A strategic centre for attacks against Al Qaeda affiliates including the Somalian Al Shabab, and a hub for anti-piracy operations in the Red Sea and Gulf of Aden, it is armed to the teeth and crawling with troops. It feels like the safest place in east Africa. The French navy has a large presence and even Spain, a country with apparently little money to spend at home, can afford to maintain around 60 anti-piracy troops in luxurious comfort at the 177-room Djibouti Palace Kempinski.

After paying the hefty US$60 (or 10,000 Djiboutian francs) visa-on-arrival fee, I'm transferred to the hotel in a new air-conditioned Land Cruiser in under 10 minutes by Thian, a feisty Senegalese who points out the city's vast port and underwhelming Corniche on the way. It's a Thursday and the streets are quiet, he says, because it's the start of the weekend and "everyone is chewing qat".

The fortress-like Kempinski was finished in in 2009 and was built, I'm told, on reclaimed land in a record-breaking nine months. Sitting on the end of an ultra-secure promontory called Ilot Du Heron, it's owned by Dubai World and is part of a portfolio of multi-million-dollar investments in the country which also include the operation of the port and airport.

Yet Djibouti is not a mere city state. Although it's just a speck by the standards of its African neighbours, at 23,000 square kilometres it's about the same size as Macedonia or Belize. Boasting 370 sq km of largely unspoilt coastline, its dive sites and rugged scenery caused by geothermal activity will, claims the hotel's director of business development, Rao Israr Ulhaq, appeal to "sophisticated travellers from the GCC, Europe and the US looking for a unique and exclusive experience".

The hotel itself is certainly unique and exclusive: never before have I seen holidaymakers sunbathing alongside tattooed female US Army personnel in bikinis. The property is Sultan-esque, with a grand lobby and a selection of fine restaurants. Some of its suites are huge, with views out to open sea. The evening is sultry, and we head out to dinner at a restaurant in the next-door diplomatic enclave. The Melting Pot is a pretty villa decorated with fairy lights and flowers, guarded by a security officer with a big wooden stick. We eat on a garden terrace busy with expat families at the start of the weekend. Sushi, steak, camel meat, pasta and Ethiopian food are all on the menu - I go for spicy tuna rolls and fresh grilled fish with almonds and mangoes. After dinner we drive around the old city, which has some beautiful old buildings in a surprising state of decay.

Back at the hotel, a full-moon party is starting on the beach. Again, it's a bizarre scene: gently lapping waves, disco lights, smoke machines; military personnel in civilian clothes, expat teenagers and some Djiboutians. There is loud music, dancing and drinking until 6am, and everything from where to eat to how to deal with pirates comes under discussion after a recent mistaken attack by pirates on a Spanish military boat. The Spanish sent the pirates to Spain for trial.

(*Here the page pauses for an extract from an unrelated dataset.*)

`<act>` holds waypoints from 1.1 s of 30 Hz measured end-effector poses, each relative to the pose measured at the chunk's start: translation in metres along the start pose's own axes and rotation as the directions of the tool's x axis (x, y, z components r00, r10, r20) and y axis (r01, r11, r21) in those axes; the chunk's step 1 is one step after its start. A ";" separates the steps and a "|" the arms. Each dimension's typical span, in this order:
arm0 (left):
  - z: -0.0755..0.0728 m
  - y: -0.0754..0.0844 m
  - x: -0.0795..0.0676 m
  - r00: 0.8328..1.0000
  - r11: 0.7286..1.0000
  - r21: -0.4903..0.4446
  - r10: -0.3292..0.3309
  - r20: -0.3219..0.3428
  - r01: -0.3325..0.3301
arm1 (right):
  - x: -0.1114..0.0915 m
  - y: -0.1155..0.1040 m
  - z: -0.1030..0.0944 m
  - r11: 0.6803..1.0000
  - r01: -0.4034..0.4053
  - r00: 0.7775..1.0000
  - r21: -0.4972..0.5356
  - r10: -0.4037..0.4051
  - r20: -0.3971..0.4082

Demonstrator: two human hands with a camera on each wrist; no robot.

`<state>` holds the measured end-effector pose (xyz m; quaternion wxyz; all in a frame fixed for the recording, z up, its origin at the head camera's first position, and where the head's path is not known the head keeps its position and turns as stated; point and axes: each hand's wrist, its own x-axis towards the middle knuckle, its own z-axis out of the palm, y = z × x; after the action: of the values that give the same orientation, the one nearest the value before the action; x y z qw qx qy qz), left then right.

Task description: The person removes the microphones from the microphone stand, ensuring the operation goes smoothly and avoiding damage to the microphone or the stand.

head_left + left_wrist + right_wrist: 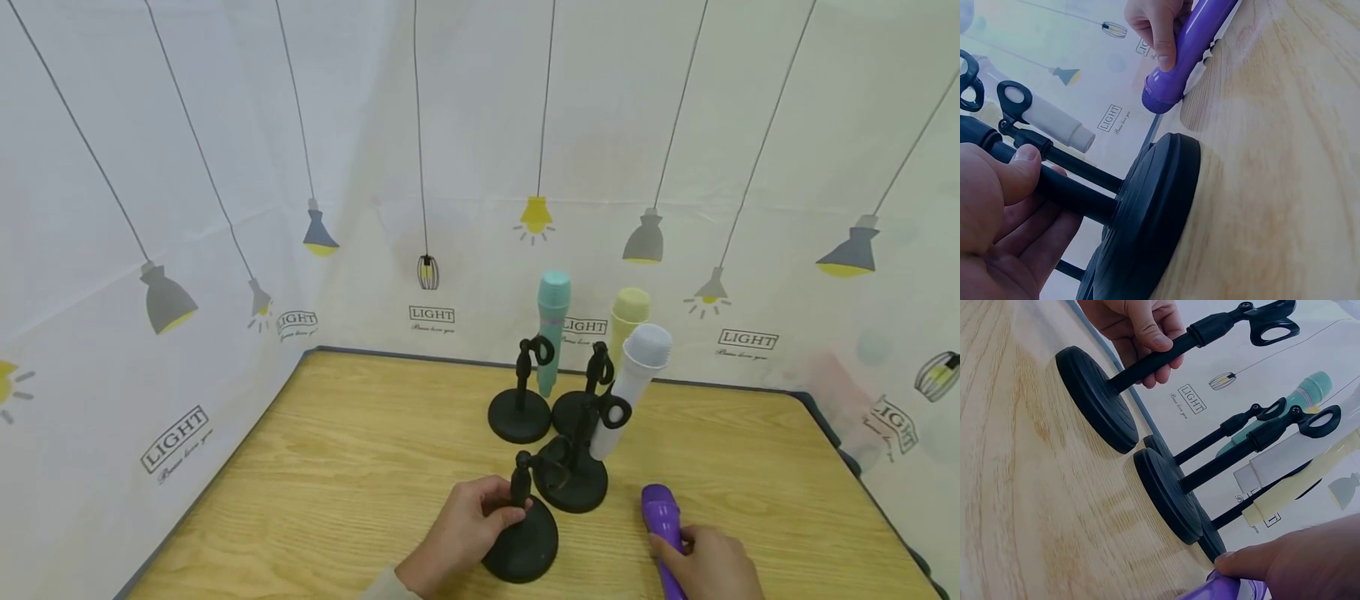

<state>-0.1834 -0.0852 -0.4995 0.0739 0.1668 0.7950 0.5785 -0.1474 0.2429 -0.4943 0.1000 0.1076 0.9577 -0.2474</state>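
The fingers and thumb of the left hand grip the post of the nearest black desk microphone stand, which stands upright on its round base with its clip turned toward the right. The right hand grasps a purple microphone, thumb along one side of the barrel, to the right of that stand and low over the wood-grain table; whether it touches the wood I cannot tell. Its head points away from the person and slightly left, and its long axis runs from there back toward the person, close to level. There are four microphones and four stands in all. Beyond the hands, three stands cluster closely, each with one microphone at its clip, head up: a white microphone at the nearest of them, leaning right; a teal microphone at the far left one, almost upright; and a pale yellow microphone partly hidden behind the white one. Around the table hangs a white backdrop, printed with ten lamps, one cut by the left edge, and six "LIGHT" labels.
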 end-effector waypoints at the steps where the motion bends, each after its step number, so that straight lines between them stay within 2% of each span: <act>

The next morning, we're off to find whale sharks. Captain Musa Abdula meets us at 9am at the hotel jetty in his boat the Koko Beach II and we set off up the Gulf of Tadjoura, a huge natural harbour that cuts into the Djibouti mainland and is currently out of the scope of pirates, who daren't enter thanks to the military presence and the fact that large ships stay farther out to sea.

It's choppy weather, and the Yemeni fishing boat with a motor is fast but uncomfortable in rough weather. Still, we press on, as it's the end of the whale shark season and we may still be lucky enough to see one of the gigantic but harmless "fish".

"A group of cabin crew saw six the other day," the hotel concierge has told me, so I'm hopeful as we head up the barren Arta coastline to some bays where there have been recent sightings. The landscape reminds me of the Yemeni island of Socotra - closer to Africa than Arabia, hilly and rugged, with no roads and few trees. We pass some small beachside military bases and then come across a boat full of Frenchmen who claim to have seen a shark but are just leaving. We contemplate jumping into the water but it's cold, so we sit tight until our captain spots one.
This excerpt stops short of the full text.